Correlativamente alle considerazioni svolte, la Corte riconosce, poi, che il ricordato effetto preclusivo non opera solamente in due casi estremamente precisi: 1) l’uno concernente l’ipotesi quali alla confisca o alla restituzione non abbia provveduto il giudice della cognizione;
2) l’altro che la richiesta di restituzione provenga da un terzo rimasto estraneo al giudizio di cognizione (Cfr. per la nozione di terzo Cass. Sez. III, 17-03-2009, n. 17865)
[2].
Va, peraltro, osservato, in relazione a quest’ultimo caso, che il terzo rimasto estraneo al processo non è legittimato all’impugnazione della sentenza con cui è stata ordinata la confisca di somme di denaro e può far valere i propri diritti su detta somma per mezzo dell’incidente di esecuzione [Cfr. Cass. Sez. III Sent., 12-12-2008, n. 12117 (rv. 243617), ****** c. ******, in CED Cassazione, 2009, conf. Cass. Sez. I Sent., 09-03-2007, n. 18222 (rv. 237360); Cass. Sez. VI, 31-03-1995, n. 1257 (rv. 202720)]
[3].
E’, dunque, evidente la circostanza che un bene, che sia stato acquisito con le forme del leasing o la cui proprietà appartenga inoppugnabilmente a soggetto diverso dall’imputato, in presenza delle due condizioni sopra indicate, non può sopportare alcun pregiudizio di sorta e non può venire assimilato a beni che risultino di proprietà dell’imputato.

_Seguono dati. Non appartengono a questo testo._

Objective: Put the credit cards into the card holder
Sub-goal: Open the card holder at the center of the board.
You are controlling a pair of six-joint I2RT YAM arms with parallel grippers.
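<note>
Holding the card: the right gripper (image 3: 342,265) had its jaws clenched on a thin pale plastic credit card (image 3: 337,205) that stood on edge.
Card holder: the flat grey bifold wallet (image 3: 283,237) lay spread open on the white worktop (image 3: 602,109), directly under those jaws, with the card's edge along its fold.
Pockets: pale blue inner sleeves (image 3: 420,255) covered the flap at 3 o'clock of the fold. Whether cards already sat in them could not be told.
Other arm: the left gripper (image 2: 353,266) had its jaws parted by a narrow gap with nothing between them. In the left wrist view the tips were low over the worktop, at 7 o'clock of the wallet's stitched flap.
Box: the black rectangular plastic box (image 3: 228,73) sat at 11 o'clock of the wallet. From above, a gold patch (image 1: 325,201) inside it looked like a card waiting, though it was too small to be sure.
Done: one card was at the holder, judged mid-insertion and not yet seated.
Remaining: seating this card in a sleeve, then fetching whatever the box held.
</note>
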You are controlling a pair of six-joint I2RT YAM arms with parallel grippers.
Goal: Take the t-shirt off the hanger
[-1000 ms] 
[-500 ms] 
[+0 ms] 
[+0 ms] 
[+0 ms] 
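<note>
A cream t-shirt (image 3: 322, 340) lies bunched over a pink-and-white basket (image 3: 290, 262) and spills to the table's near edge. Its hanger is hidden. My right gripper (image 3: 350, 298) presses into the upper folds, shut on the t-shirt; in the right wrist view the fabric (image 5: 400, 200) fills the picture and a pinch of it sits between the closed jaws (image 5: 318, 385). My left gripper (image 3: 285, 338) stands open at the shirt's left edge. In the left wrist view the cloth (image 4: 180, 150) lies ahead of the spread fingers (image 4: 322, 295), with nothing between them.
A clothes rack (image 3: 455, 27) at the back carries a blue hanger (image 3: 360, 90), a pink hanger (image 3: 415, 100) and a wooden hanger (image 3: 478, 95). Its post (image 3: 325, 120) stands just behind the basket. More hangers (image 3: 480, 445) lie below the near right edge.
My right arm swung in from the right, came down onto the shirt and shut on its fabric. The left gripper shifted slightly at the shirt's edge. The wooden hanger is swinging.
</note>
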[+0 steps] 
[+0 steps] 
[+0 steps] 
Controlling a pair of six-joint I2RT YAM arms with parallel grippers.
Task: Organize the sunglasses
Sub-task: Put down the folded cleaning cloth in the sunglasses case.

Permane, quindi, questo limite alla confiscabilità del veicolo.
Il profilo di maggiore ed interesse pregnanza dell’ordinanza in esame è, però, costituito dalla valutazione concernente il rapporto fra il decreto penale di condanna e l’applicazione in tale sede procedimentale della confisca.
Per vero, la Corte valuta questo tema, partendo da una prospettiva sostanzialmente differente da quella che chi scrive considera centrale.
L’attenzione dei giudici di legittimità si incentra, infatti, sulla natura (obbligatoria o facoltativa) della confisca – risolvendosi nel senso di escludere la facoltatività (non obbligatorietà) della misura accessoria -.
A parere del sottoscritto, il fulcro della questione deve, invece, essere attenere al quesito: “il decreto penale di condanna deve essere equiparato, in forma e sostanzia, alla sentenza di condanna resa all’esito di un giudizio ed alla sentenza di applicazione pena ex art. 444 c.p.p.?”
Da tale quesito (e dalle conseguenze che da esso derivano) si potrà poi muovere per valutare se effettivamente anche in ipotesi di emissione di decreto penale di condanna si possa applicare la confisca.
Sul piano normativo, va osservato – in relazione alla specifica tematica della violazione del Codice della Strada che è oggetto del processo – che l’art. 186 co. 2 prevede: "Con la sentenza di condanna ovvero di applicazione della pena a richiesta delle parti, anche se è stata applicata la sospensione condizionale della pena, è sempre disposta la confisca del veicolo con il quale è stato commesso il reato ai sensi dell’art. 240 c.p., comma 2, salvo che il veicolo stesso appartenga a persona estranea al reato”.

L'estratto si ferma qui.